The per-second collection interval sets Netdata apart from most monitoring tools that collect at 10 to 60 second intervals. This high resolution reveals transient issues like brief CPU spikes, momentary disk I/O saturation, or short-lived network errors that lower-resolution monitoring misses entirely. Despite this granularity, Netdata's resource consumption is remarkably low, typically using less than 1% of a CPU core and a few hundred megabytes of RAM, thanks to its custom time-series database engine that stores data efficiently using adaptive compression.
Netdata's built-in web dashboard provides interactive real-time visualizations that update every second. Each chart supports zooming, panning, and highlighting, making it useful for live troubleshooting sessions where an engineer is investigating a problem as it happens. The machine learning powered anomaly detection feature identifies metrics behaving unusually compared to their historical patterns, highlighting potential issues without requiring manually configured thresholds for every metric.
Checkmk Agent
The Checkmk agent collects all system data in a single invocation, sending a complete snapshot of the host's state to the Checkmk server in one network transaction. This architecture is more efficient than approaches that require a separate network round-trip for each check, reducing both network overhead and agent CPU consumption. The agent output includes CPU, memory, disk, network, process, and service data along with auto-discovered application metrics from plug-ins.
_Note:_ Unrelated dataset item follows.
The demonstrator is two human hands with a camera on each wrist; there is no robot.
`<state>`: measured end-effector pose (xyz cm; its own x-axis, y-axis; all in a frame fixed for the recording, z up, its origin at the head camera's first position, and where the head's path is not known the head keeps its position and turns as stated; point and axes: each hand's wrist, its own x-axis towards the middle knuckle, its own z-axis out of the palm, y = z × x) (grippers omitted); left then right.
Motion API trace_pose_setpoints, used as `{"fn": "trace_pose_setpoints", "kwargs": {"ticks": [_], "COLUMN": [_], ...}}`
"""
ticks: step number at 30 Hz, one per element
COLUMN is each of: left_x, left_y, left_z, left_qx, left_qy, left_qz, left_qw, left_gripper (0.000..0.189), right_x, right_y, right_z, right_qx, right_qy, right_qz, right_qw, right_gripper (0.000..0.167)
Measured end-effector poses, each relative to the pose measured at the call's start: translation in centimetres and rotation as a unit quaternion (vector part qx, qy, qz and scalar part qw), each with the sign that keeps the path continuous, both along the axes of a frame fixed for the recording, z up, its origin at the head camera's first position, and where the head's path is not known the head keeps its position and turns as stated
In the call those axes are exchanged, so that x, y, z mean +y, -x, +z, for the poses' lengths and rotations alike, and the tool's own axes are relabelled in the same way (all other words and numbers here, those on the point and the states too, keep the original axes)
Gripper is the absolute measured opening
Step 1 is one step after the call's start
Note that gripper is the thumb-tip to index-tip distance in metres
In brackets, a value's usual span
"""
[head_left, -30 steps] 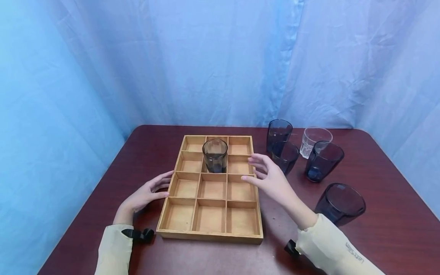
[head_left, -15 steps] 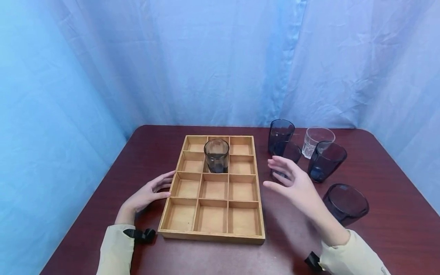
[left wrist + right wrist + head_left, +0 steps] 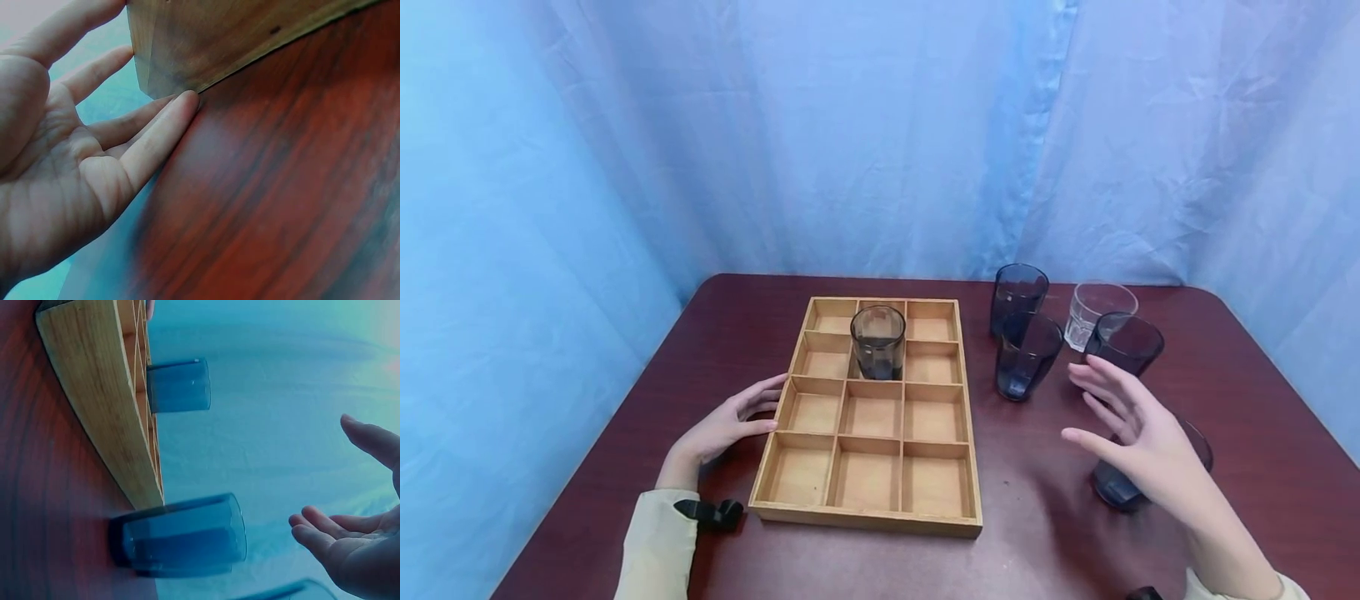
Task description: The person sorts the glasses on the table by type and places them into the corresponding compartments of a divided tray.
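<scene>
My left hand (image 3: 724, 429) rests against the left side of a wooden compartment tray (image 3: 865, 527), its fingertips touching the wall in the left wrist view too. The fingers are fairly straight. A dark glass (image 3: 878, 343) stands upright in the middle compartment of the tray's second row from the back. My right hand (image 3: 1150, 442) hovers over the right part of the table, fingers spread and holding nothing. Partly behind it is the nearest dark glass (image 3: 1116, 487). Just beyond its fingers stands another dark glass (image 3: 1126, 340), its lower part hidden by the hand.
Right of the tray stand a dark glass (image 3: 1028, 357) and, behind it, another dark glass (image 3: 1018, 296). A clear glass (image 3: 1078, 325) stands near the back edge of the dark red table (image 3: 1022, 550). Pale blue curtains (image 3: 880, 142) hang around the table.
My right hand has moved right and toward me, from beside the tray to the nearest dark glass. The left hand stays at the tray; the view shifts slightly.
</scene>
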<state>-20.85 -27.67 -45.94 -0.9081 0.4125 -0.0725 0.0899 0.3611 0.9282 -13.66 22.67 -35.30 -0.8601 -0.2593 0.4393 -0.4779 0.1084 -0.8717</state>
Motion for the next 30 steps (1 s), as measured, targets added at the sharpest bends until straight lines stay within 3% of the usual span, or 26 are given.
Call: {"fn": "trace_pose_setpoints", "kwargs": {"ticks": [3,12,18,24,30], "left_x": [0.0,0.1,0.0,-0.1,0.0], "left_y": [0.0,0.0,0.0,-0.1,0.0], "left_z": [0.1,0.0,0.0,-0.1,0.0], "left_qx": [-0.002,-0.003,-0.008,-0.008,-0.006], "left_qy": [0.0,0.0,-0.005,-0.006,-0.009], "left_qz": [0.0,-0.004,0.0,0.002,-0.004], "left_qw": [1.0,1.0,1.0,0.9999,0.9999], "left_gripper": [0.071,0.071,0.071,0.071,0.07], "right_x": [0.8,2.4,3.4,4.1,4.8], "right_y": [-0.6,-1.9,-2.3,-2.8,-3.2], "right_z": [-0.5,-0.6,-0.6,-1.0,-1.7], "right_qx": [-0.006,0.002,-0.004,-0.013,-0.021], "right_qy": [0.042,0.073,0.016,-0.083,-0.107], "right_qz": [-0.004,-0.072,-0.144,-0.233,-0.272], "right_qw": [0.9991,0.9948,0.9894,0.9689,0.9562], "right_gripper": [0.083,0.087,0.091,0.094,0.093]}}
Checkmk's auto-discovery analyzes the agent output and proposes monitoring items based on what it finds on the host. When a new service is installed, a new filesystem is mounted, or a new network interface is configured, Checkmk detects the change during its next discovery run and offers to add monitoring for the new component. The rule-based configuration system then applies monitoring thresholds, notification routing, and grouping rules based on the host's properties, ensuring consistent monitoring without per-host manual configuration.
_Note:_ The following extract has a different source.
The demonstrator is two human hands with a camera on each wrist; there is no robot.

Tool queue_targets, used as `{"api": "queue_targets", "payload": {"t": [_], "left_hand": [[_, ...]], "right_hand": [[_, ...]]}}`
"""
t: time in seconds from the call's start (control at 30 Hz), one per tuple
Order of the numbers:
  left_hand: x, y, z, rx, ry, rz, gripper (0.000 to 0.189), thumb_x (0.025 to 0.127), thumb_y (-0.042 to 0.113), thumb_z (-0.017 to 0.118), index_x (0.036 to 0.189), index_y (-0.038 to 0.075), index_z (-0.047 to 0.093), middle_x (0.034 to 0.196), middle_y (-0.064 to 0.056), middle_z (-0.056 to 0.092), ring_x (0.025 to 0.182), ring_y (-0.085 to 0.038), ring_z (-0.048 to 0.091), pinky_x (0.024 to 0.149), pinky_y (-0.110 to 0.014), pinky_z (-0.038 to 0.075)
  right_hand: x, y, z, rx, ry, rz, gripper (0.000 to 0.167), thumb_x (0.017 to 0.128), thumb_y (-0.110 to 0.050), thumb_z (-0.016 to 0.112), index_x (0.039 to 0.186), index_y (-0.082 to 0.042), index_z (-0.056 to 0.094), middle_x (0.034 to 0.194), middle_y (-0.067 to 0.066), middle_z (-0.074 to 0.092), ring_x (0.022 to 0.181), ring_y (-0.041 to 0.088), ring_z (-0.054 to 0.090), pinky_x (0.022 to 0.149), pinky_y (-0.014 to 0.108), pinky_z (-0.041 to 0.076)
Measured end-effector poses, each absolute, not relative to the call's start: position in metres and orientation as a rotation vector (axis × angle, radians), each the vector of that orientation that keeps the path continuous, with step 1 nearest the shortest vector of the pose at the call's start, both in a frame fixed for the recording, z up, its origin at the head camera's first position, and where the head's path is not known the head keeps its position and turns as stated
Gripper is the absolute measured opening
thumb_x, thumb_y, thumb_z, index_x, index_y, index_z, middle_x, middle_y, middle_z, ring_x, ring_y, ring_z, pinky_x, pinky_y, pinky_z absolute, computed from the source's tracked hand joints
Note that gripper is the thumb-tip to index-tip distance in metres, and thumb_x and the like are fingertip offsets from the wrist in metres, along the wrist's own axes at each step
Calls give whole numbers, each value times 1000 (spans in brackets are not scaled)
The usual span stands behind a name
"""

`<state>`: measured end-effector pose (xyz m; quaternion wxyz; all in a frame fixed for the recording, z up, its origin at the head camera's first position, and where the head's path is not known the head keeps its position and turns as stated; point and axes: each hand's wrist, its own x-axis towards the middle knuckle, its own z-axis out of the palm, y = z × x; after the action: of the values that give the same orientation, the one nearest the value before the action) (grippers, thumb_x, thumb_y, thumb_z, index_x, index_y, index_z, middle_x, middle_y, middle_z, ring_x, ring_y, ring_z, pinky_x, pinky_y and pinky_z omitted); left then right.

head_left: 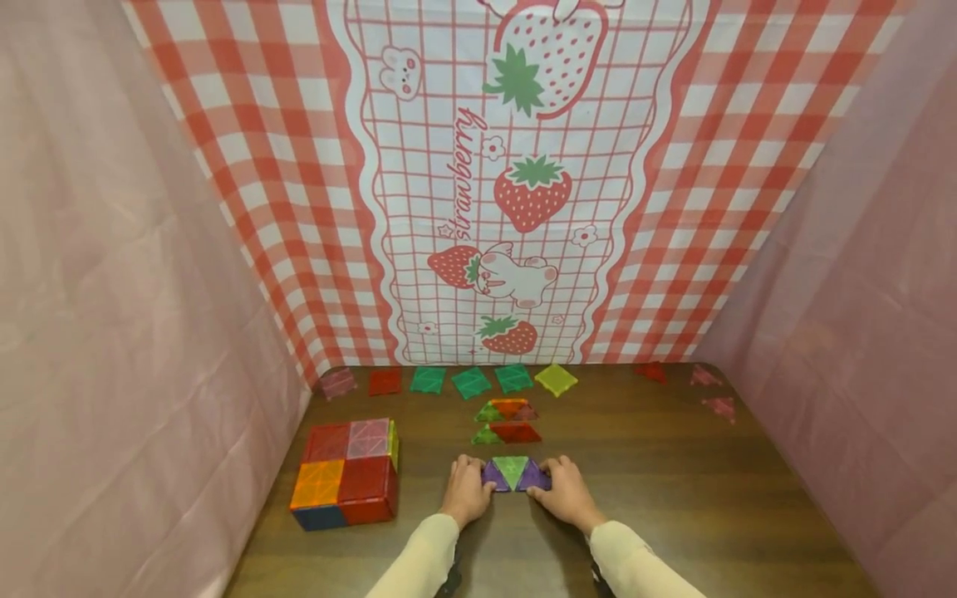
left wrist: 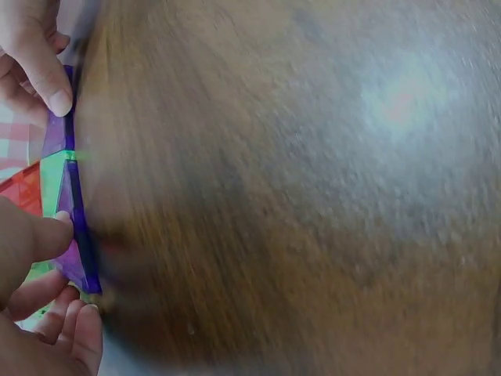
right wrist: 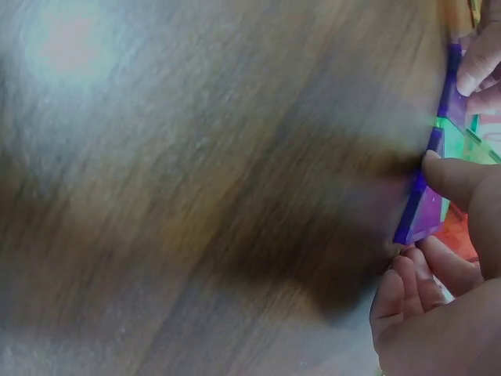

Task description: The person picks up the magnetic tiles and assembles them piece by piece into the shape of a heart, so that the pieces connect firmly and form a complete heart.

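Observation:
Two purple triangle magnetic tiles flank a light green triangle tile (head_left: pixel 511 470), joined in a row that forms a trapezoid. My left hand (head_left: pixel 468 488) pinches the left purple tile (head_left: pixel 493 476) between thumb and fingers. At the other end, my right hand (head_left: pixel 568 492) pinches the right purple tile (head_left: pixel 532 476). In the left wrist view, the left thumb (left wrist: pixel 48 235) presses on the near edge of its purple tile (left wrist: pixel 78 262). The right wrist view has the right thumb (right wrist: pixel 450 176) on the other purple tile (right wrist: pixel 423 207). Whether the row touches the table, I cannot tell.
Beyond the hands lie two similar rows of triangle tiles, a red-orange one (head_left: pixel 512 409) and a red-green one (head_left: pixel 516 433). A block of colored tiles (head_left: pixel 366 482) stands at left. Along the back edge are several loose tiles, including a yellow one (head_left: pixel 557 379).

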<state>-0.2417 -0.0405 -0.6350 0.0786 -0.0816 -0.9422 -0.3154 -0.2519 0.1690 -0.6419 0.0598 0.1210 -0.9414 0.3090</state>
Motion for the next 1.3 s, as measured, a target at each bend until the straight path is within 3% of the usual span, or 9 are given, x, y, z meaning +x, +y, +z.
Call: {"api": "queue_targets", "payload": {"t": [0.27, 0.47, 0.73, 1.3], "left_hand": [[-247, -47, -624, -238, -2709, -1147, 23, 81, -2, 78, 97, 3, 63, 90, -9, 68, 84, -23, 64, 74, -37, 53], [-262, -55, -617, -293, -2684, -1007, 11, 86, 0, 75, 93, 6, 69, 86, -6, 67, 79, -20, 65, 69, -36, 54], [-268, -57, -617, -259, -2706, -966, 10, 87, 2, 76, 94, 5, 70, 84, -5, 65, 77, -19, 64, 68, -36, 53], [-269, -55, -628, -329, -2683, -968, 8, 88, 1, 74, 96, 2, 72, 89, -10, 70, 83, -25, 68, 74, -39, 56]], "right_hand": [[-260, 172, -639, 302, -2711, 1311, 26, 78, -1, 84, 97, -4, 66, 81, 3, 67, 71, 8, 58, 65, 24, 50], [-275, 167, -630, 414, -2730, 1086, 14, 86, -4, 78, 99, -7, 73, 84, 0, 65, 75, 10, 57, 69, 30, 50], [-286, 160, -631, 423, -2718, 1015, 13, 87, -4, 77, 99, -5, 73, 90, 6, 68, 83, 18, 64, 76, 39, 54], [-285, 169, -639, 383, -2774, 1030, 17, 89, -5, 75, 106, -4, 73, 93, 7, 67, 84, 20, 64, 75, 41, 55]]}}
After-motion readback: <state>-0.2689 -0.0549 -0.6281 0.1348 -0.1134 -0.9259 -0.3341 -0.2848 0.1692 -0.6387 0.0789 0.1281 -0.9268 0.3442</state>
Command-Line Monitoring Tools
Linux provides several built-in and widely available command-line tools for interactive monitoring and troubleshooting. While these are not replacements for a monitoring platform, they are essential for real-time investigation when an alert fires or when an engineer needs to understand current system behavior.
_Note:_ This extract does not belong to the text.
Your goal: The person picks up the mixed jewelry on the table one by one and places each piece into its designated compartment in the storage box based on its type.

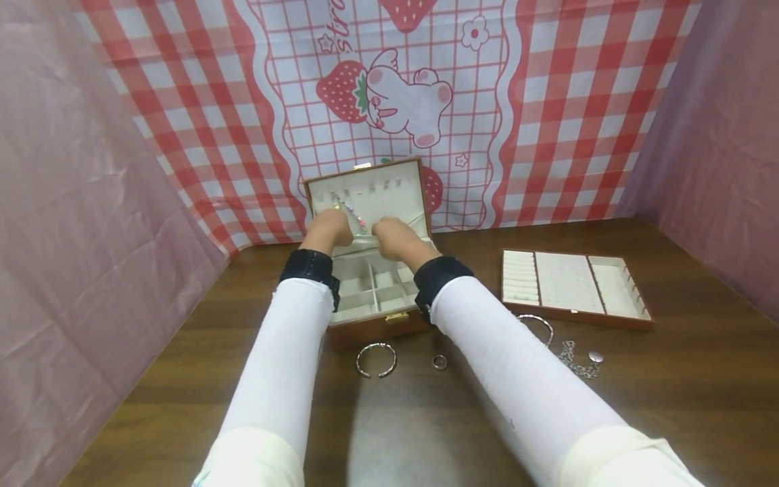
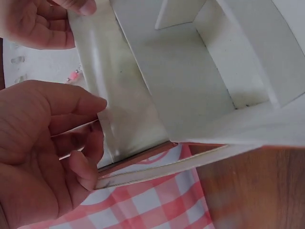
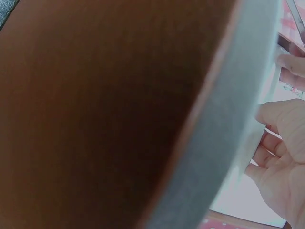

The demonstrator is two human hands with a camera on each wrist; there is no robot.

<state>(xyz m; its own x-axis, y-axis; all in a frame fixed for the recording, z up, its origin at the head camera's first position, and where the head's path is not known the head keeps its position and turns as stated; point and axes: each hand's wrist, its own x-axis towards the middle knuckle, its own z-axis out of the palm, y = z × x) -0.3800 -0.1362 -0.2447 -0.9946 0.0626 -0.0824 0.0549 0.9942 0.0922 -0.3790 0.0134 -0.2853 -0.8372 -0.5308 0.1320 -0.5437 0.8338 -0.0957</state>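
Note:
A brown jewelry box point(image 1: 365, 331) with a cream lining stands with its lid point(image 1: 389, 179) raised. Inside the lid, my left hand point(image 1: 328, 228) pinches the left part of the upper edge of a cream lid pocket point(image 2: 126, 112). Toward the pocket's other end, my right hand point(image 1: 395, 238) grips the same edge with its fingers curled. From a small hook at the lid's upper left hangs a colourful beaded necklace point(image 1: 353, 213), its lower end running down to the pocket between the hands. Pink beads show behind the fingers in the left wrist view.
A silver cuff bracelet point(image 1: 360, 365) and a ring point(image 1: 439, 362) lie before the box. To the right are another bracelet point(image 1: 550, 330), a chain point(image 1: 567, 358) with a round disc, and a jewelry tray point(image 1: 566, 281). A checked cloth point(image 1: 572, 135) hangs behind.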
top and htop show real-time process activity with CPU, memory, and I/O utilization broken down by individual process. htop provides a more interactive and visually clear interface with mouse support, tree views, and process filtering. iotop shows per-process disk I/O activity, revealing which processes are generating the most read and write traffic. vmstat provides a summary of system-wide memory, swap, I/O, and CPU statistics over time. sar (from the sysstat package) collects and reports historical system activity data, making it useful for reviewing what happened before the current moment. dstat combines the output of vmstat, iostat, and ifstat into a single color-coded display with per-second updates.
These tools read from the same /proc and /sys sources that monitoring agents use, so there is no conflict between running interactive tools and having a monitoring agent installed. Engineers often use these tools to drill deeper into a specific issue after a monitoring dashboard or alert has identified the general area of the problem.
Linux servers provide exceptionally detailed monitoring data through kernel interfaces. The choice of monitoring tool matters less than ensuring consistent agent deployment, appropriate metric coverage, and alerting rules focused on conditions that require human attention.